Woods faces clear-cut path

Over fast fairways of St. Andrews, he seeks elusive Slam

July 20, 2000|By Don Markus | Don Markus,SUN STAFF

ST. ANDREWS, Scotland - Everywhere you look here, the history of golf is staring right back.

From the fairways of the Old Course that opened before the American Revolution to the cemetery at the edge of town where Old and Young Tom Morris are buried, the game's roots are as firm as the grasp Tiger Woods currently holds on his rating as the world's top player.

It is why there is always a special feel whenever the British Open returns to St. Andrews, as it will beginning today. And because of what Woods has done in a spectacular career that peaked with last month's 15-stroke victory in the U.S. Open, the 129th British Open might become of the most memorable.

Listen to Jack Nicklaus, whose record of 18 professional major championships and reputation as the game's greatest player Woods is chasing.

"As I grew up and used to go down to Augusta, Bobby Jones always talked a little about his golf and a little bit of different things," Nicklaus recalled earlier this week. "He always said that a great golfer's record is never complete until he wins at St. Andrews. I think he felt that about himself."

It is what pushed Nicklaus to win here in 1970 in a playoff over Doug Sanders after finishing second to Tony Lema six years before. It is what drove Nicklaus to win again eight years later after twice losing by a shot, first to Lee Trevino in 1972 in their famous showdown at Muirfield and later to Tom Watson in 1977 at Turnberry.

It is what brings Nicklaus, 60, back this year for perhaps the final British Open of his legendary career.

"My two favorite places in the game of golf are Augusta and St. Andrews," said Nicklaus, a three-time British Open champion and a record six-time Masters champion. "It [St.

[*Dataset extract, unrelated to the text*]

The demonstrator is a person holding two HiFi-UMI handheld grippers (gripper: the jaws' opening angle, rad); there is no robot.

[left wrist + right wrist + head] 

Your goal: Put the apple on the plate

Andrews] is a place that has always been very special to me and special to a lot of people. It is most enjoyable to be back."

Nicklaus played here for the first time in 1964, finishing five shots behind Lema. He had been told by his father that the course was too rough.

"I didn't know what to expect when I came here," Nicklaus said. "My first time around the golf course, I said, `Dad, you're all wet. This is a great place to play the game of golf.' He wasn't a tournament golfer. He was the average guy who comes from the States looking for lush, green grass and big, tall trees. I don't think you find many of them out there."

Nicklaus won't find that this year, but he has already discovered the biggest change made since the Open was last played here, in 1995, when John Daly won in a playoff. It could prevent anyone, including Woods, from breaking the Open's 72-hole scoring record of 18-under-par 270 set here by Nick Faldo in 1990.

"The only change that makes a whole lot of difference are probably the bunkers," Nicklaus said. "How do I phrase this? They really outdid themselves on the bunkers. They're very, very difficult - the toughest I've ever seen."

All 112 bunkers have been redone, and according to Nicklaus, are deeper and more treacherous than before.

"They're meant to be real hazards," said Hugh Campbell, chairman of the championship committee for the Royal and Ancient Golf Club. "If you don't have the fear of putting it in the bunker at St. Andrews, it would take a lot of the teeth out of the course."

Though Campbell said they were not intentionally deepened, it reportedly took five men a month to renovate the infamous Hell Bunker on the par-5 14th hole. That's where Nicklaus took a 10 in 1995, half of those shots coming as he tried to extricate himself from the sand.

Considering how fast the fairways are playing, it could prove an even greater challenge to Woods' prodigious length off the tee than any of the other 155 players in the field.

"This is different than what we normally play for the British Opens I've played from '95 till now," Woods said. "It is so much faster. I am not the only one saying this, but it is weird to have the fairways faster than the greens. You go out there 40 yards away from the green, you hit a putt and it runs faster, then slows down on the green."

Woods said that it might affect where - and how far - he hits his tee shots.

"People say around the world that all you do at St. Andrews is aim left and hit it," Woods said. "That's not the case. With the fairways being as fast as they are, you need to position your ball off the tee because the ball will run. If you keep it on the left too much, there are pots [bunkers] on holes that you share the fairways with ... that you can run right into."

And if he does?

"Nobody is going to hit any ball out of ... a fairway bunker," Nicklaus said. "You're going to spend a lot of time in the bunkers if you get in one."